## WORK TO BE COMPLETED
Reproduce exactly the line with "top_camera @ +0" and every line that follows it below, up to and including the last one. Do not include pictures or anything else.

+++ INFORMATION SHOWN +++

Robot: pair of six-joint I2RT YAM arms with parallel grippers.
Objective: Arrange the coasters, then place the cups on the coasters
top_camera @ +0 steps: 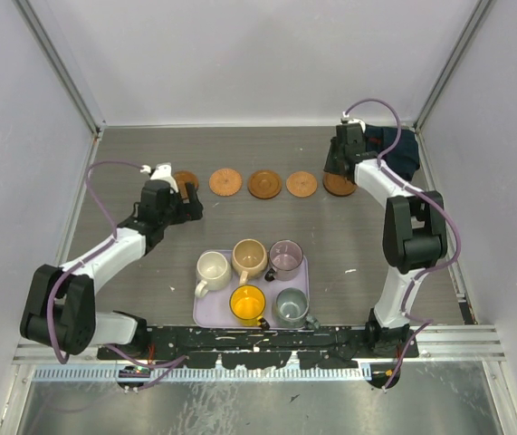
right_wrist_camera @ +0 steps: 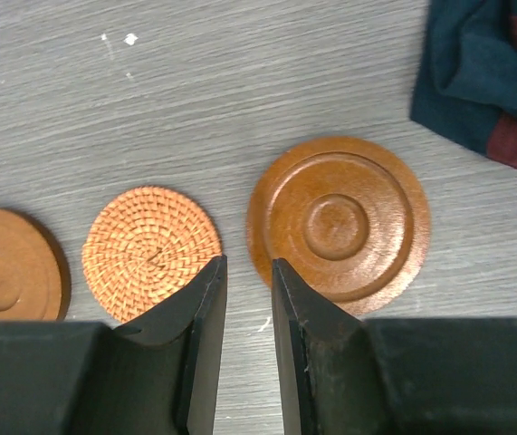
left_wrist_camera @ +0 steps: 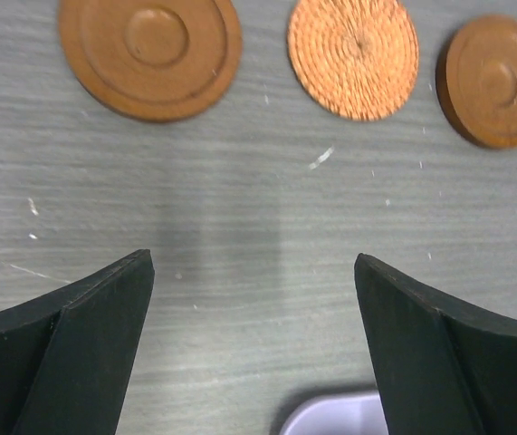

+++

## SOLUTION BELOW
top_camera @ +0 steps: 
right_wrist_camera @ +0 steps: 
left_wrist_camera @ +0 steps: 

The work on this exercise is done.